Чалый Серёга очень громко и хрипло захохотал. Потом закричал уже серьёзно.

– Ты лётчикам скажи, чтобы заходили с севера. Пусть там польют. А мы как раз закончим. У них яд другой. Покрепче нашего. И расход меньше поэтому.

– У них, бляха, рация на другой частоте. Я её не знаю, – Вова, агроном, схватился за голову. – Данилкин один в курсе. Сейчас я на Данилкина выйду. Будь на связи.

– Да я вас давно слушаю, – через помехи прорвался директорский голос. – 434.775 Мегагерц у них частота. Но ты на своей рации не поймаешь её. Я со своей попробую. У меня шестнадцать диапазонов, а на твоей шесть всего. Ждите. Сейчас я.

– Я сейчас на поле поеду к вам. Возьму «ГаЗон» на МТМ и подскочу через двадцать минут, – крикнул Самохин Володя Чалому и побежал на МТМ, на ходу заталкивая рубаху в штаны. Через десять минут он уже ехал по объездной неровной дороге к девятнадцатой клетке.

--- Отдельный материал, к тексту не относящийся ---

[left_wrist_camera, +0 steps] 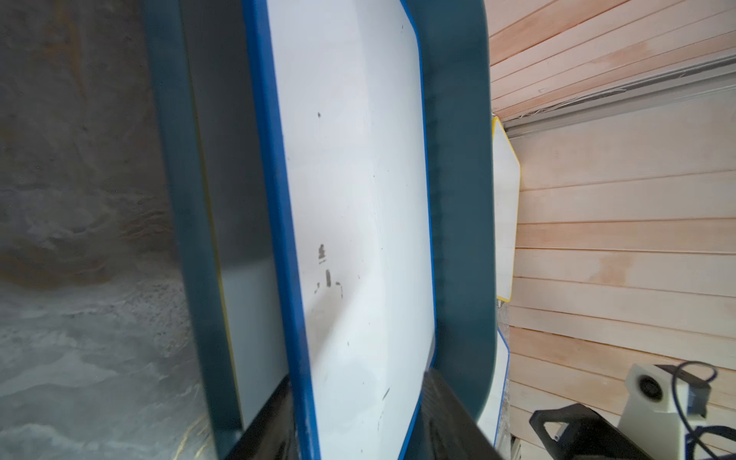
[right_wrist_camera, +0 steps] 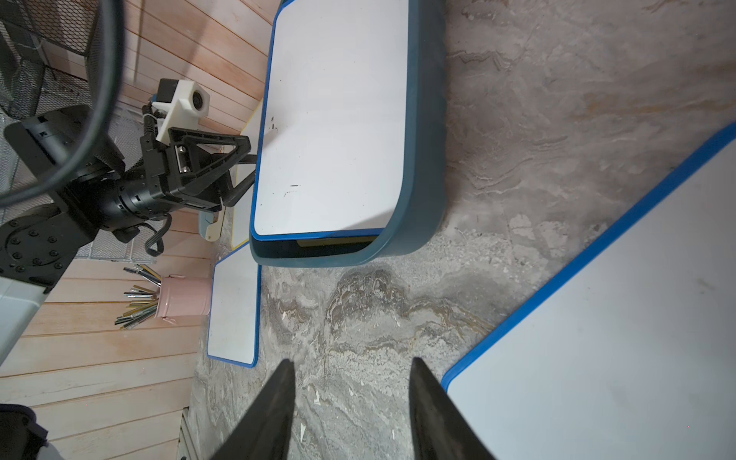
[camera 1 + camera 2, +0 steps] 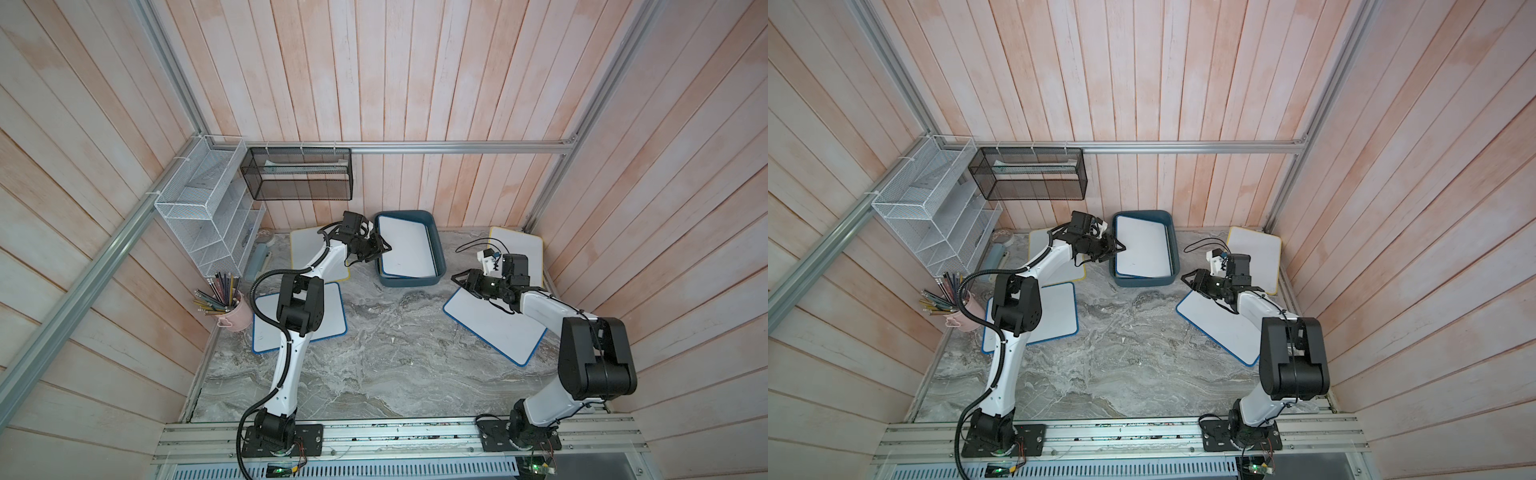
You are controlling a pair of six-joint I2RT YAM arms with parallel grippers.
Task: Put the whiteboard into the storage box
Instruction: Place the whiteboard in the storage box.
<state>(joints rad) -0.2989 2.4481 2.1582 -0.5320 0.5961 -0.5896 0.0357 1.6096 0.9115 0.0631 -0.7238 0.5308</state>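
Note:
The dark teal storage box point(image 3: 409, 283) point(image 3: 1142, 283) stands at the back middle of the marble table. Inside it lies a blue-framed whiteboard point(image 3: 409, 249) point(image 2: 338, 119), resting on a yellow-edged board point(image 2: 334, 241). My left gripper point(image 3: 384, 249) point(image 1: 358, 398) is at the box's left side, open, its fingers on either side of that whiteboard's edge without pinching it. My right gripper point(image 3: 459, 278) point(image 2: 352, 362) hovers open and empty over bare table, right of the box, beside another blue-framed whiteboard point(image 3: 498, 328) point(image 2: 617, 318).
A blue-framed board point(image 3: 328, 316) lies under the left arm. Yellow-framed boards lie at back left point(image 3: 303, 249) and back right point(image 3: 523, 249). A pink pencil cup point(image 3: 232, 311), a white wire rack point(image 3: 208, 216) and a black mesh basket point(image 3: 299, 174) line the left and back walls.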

– Самохин! – вдруг заорала рация голосом Данилкина. – Они, бляха, уже на подлёте к восемнадцатой клетке. От Кайдуруна им ближе всего с неё начинать. И пойдут прямо рядом с нашими мужиками. Скажи им, чтобы уходили с поля на траву. Подальше, в степь пусть уходят. На самолёте ядохимикат жуткий. Не такой, каким с тракторов поливают. Они на гектар 25 литров тратят, а мы с земли – двести. Во какой яд у них. Метилмеркап-тофос называется. На кожу попадет – хана. Сожжет нахрен. А вдохнешь – ни есть ни пить неделю не будешь. И ты не попади сам.